Work to be completed:
Please filter the data below down to the lines holding the string "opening".

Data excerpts

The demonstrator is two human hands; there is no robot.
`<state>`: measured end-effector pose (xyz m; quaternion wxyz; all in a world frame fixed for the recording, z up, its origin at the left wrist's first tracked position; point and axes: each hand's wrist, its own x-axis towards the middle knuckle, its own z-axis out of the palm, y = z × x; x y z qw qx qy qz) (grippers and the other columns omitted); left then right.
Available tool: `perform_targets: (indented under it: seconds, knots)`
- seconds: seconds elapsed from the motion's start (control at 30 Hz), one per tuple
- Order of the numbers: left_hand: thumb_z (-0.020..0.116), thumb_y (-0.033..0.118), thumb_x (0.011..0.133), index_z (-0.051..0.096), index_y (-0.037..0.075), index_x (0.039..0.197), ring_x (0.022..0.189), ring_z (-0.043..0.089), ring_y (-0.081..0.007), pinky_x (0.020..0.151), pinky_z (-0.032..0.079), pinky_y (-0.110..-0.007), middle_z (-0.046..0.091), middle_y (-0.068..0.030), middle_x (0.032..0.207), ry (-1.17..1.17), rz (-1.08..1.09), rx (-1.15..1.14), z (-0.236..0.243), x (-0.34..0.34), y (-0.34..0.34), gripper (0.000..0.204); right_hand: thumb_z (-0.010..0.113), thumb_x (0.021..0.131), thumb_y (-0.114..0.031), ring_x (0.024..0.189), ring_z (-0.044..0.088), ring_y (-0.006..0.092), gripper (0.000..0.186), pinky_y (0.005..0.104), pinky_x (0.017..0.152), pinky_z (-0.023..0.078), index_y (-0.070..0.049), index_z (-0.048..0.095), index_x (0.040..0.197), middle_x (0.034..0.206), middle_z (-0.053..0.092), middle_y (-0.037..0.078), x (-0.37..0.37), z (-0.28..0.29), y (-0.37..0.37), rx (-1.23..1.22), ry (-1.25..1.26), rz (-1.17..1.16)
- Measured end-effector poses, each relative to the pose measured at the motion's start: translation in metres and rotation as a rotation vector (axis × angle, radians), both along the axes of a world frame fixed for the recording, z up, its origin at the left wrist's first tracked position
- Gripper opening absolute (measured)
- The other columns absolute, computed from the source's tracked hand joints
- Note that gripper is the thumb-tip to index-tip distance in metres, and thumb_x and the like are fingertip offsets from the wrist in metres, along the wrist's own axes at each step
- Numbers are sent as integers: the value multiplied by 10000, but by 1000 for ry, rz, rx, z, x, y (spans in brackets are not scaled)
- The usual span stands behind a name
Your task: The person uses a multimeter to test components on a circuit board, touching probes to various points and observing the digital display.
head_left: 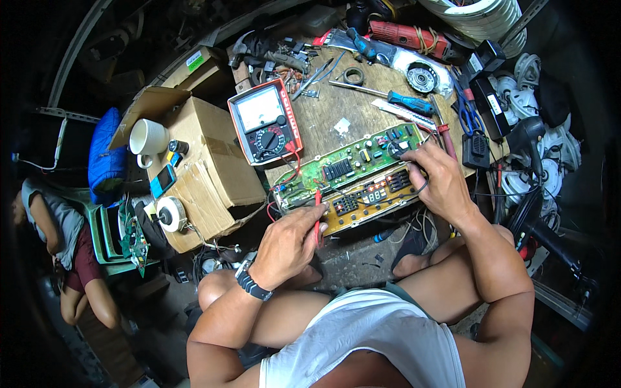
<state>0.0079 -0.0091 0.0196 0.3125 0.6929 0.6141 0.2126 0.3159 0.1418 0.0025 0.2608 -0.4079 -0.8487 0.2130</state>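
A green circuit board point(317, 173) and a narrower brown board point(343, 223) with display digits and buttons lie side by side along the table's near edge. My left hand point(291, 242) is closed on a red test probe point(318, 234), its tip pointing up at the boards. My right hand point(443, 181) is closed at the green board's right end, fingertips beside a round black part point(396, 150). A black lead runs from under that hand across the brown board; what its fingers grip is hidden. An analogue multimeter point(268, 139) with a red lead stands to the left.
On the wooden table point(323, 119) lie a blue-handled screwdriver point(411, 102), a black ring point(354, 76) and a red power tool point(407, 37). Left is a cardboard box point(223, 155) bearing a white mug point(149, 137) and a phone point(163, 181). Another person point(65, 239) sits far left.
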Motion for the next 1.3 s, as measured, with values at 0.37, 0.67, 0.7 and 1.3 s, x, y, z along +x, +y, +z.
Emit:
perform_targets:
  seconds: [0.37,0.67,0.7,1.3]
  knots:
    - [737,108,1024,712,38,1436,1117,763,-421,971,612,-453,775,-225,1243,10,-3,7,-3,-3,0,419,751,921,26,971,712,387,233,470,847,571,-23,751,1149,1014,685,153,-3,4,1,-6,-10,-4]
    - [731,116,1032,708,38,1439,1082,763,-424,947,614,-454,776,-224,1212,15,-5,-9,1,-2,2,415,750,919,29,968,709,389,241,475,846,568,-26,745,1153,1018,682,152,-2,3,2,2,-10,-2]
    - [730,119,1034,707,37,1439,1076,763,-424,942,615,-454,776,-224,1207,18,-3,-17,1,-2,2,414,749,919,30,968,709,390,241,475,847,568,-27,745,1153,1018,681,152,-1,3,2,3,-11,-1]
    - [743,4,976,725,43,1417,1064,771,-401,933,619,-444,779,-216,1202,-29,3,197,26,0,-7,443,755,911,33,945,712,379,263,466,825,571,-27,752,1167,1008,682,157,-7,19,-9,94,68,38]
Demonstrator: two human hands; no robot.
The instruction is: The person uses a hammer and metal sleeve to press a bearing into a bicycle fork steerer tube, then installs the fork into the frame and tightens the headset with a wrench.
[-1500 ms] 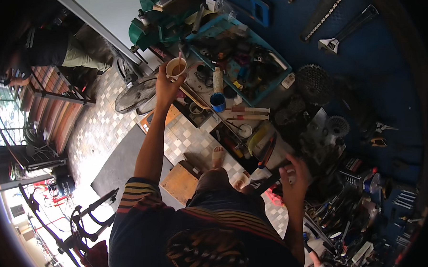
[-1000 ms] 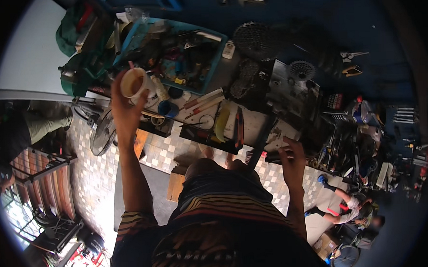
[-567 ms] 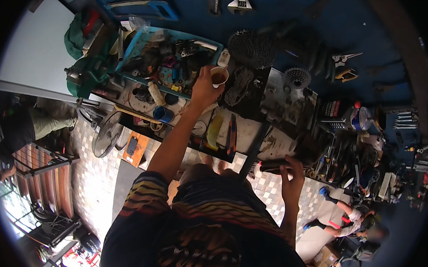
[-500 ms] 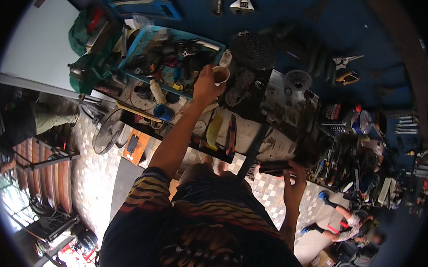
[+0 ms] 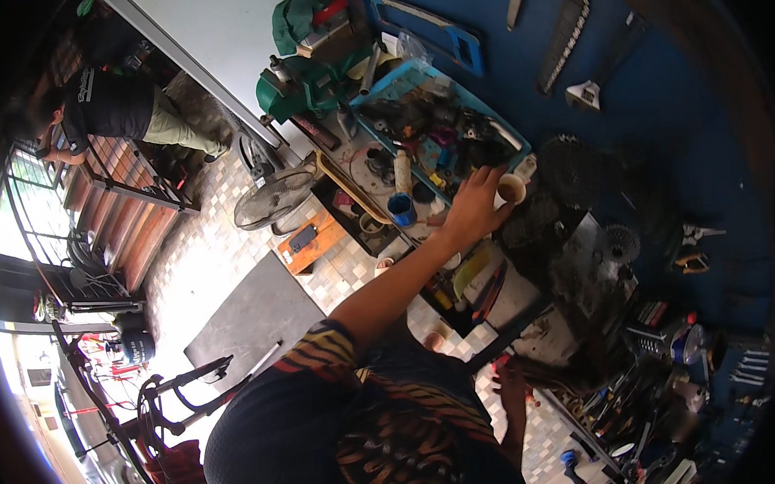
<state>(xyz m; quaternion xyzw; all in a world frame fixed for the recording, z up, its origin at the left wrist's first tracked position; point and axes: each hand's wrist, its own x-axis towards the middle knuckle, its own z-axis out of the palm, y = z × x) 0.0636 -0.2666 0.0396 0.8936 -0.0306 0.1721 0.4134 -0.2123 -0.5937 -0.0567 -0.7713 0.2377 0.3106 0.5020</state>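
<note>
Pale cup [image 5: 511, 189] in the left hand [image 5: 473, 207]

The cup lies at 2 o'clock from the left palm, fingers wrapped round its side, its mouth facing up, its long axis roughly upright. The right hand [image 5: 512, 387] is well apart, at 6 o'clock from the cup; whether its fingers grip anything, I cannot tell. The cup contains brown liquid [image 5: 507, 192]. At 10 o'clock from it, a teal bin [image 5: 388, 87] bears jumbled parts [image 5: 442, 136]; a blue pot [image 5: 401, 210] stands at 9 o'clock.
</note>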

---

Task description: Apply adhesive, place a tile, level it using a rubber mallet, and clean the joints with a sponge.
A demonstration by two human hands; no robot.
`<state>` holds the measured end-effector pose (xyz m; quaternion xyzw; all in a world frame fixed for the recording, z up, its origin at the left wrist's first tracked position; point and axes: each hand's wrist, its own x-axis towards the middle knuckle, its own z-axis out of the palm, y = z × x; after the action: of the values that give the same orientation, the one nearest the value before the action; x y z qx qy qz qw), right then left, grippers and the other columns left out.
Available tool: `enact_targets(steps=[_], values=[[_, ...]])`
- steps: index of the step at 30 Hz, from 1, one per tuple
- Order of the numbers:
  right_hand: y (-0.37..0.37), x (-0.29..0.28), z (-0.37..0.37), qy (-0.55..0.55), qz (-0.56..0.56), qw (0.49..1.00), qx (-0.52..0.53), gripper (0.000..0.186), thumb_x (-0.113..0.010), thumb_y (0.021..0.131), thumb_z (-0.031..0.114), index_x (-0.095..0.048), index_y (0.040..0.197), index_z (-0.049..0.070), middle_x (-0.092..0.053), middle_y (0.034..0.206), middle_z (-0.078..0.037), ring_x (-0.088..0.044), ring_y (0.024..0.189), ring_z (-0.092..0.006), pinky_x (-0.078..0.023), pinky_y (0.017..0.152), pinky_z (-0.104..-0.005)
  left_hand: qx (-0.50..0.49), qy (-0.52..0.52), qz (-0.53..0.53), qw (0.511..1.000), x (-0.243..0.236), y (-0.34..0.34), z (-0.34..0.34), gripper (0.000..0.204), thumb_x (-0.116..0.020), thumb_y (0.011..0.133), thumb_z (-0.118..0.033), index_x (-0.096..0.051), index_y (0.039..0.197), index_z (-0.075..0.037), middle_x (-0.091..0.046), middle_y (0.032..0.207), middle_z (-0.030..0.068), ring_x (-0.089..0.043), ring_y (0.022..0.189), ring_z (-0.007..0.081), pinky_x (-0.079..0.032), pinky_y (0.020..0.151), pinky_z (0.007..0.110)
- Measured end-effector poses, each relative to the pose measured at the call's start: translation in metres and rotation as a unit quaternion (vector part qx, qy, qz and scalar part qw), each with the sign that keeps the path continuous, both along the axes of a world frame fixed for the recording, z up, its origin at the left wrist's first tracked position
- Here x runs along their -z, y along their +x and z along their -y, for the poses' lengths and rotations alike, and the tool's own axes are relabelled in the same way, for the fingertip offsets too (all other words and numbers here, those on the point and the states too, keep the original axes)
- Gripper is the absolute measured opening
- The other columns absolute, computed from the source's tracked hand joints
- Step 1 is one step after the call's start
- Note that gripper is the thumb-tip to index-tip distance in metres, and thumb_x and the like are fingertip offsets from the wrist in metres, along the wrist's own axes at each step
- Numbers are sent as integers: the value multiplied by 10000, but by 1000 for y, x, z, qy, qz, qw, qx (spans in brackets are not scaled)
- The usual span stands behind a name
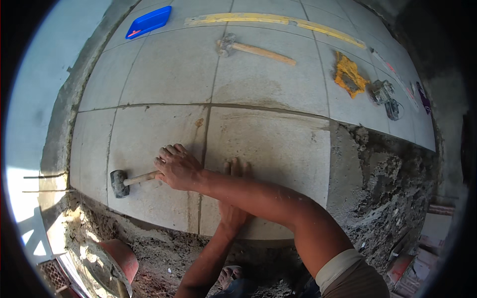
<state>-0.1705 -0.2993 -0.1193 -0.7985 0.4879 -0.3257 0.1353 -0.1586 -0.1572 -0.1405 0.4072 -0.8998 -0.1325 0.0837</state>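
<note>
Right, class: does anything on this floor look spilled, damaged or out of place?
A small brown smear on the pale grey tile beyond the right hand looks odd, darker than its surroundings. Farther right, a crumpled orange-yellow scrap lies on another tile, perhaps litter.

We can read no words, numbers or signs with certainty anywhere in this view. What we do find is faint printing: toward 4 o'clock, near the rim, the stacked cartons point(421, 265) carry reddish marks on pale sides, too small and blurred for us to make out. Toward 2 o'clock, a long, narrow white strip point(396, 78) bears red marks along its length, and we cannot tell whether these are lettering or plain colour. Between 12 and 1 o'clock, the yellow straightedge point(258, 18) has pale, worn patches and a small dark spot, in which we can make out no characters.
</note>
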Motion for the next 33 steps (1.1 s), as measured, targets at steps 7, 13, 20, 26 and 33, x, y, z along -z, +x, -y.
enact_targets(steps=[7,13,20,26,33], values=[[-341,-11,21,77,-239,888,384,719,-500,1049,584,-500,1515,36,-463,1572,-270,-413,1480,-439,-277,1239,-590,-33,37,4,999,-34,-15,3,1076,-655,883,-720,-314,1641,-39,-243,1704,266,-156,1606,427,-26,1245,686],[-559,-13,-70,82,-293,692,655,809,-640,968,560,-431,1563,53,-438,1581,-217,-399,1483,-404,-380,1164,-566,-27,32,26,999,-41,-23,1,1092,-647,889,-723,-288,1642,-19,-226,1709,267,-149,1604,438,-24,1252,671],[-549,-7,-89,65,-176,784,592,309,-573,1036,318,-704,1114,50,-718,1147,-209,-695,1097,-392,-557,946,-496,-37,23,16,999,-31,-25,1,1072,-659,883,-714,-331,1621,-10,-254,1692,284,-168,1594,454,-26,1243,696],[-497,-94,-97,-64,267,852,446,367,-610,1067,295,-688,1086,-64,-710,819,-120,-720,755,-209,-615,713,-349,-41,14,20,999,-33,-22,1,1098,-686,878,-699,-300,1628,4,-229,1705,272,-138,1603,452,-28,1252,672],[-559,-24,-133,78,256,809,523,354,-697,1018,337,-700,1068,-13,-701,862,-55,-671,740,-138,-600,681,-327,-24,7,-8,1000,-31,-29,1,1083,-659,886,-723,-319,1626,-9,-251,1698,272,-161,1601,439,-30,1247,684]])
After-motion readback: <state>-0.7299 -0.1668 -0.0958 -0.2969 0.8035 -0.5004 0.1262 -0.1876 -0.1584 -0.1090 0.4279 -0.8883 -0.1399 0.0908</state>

Response box:
- Gripper opening absolute (measured)
- Gripper is the absolute measured opening

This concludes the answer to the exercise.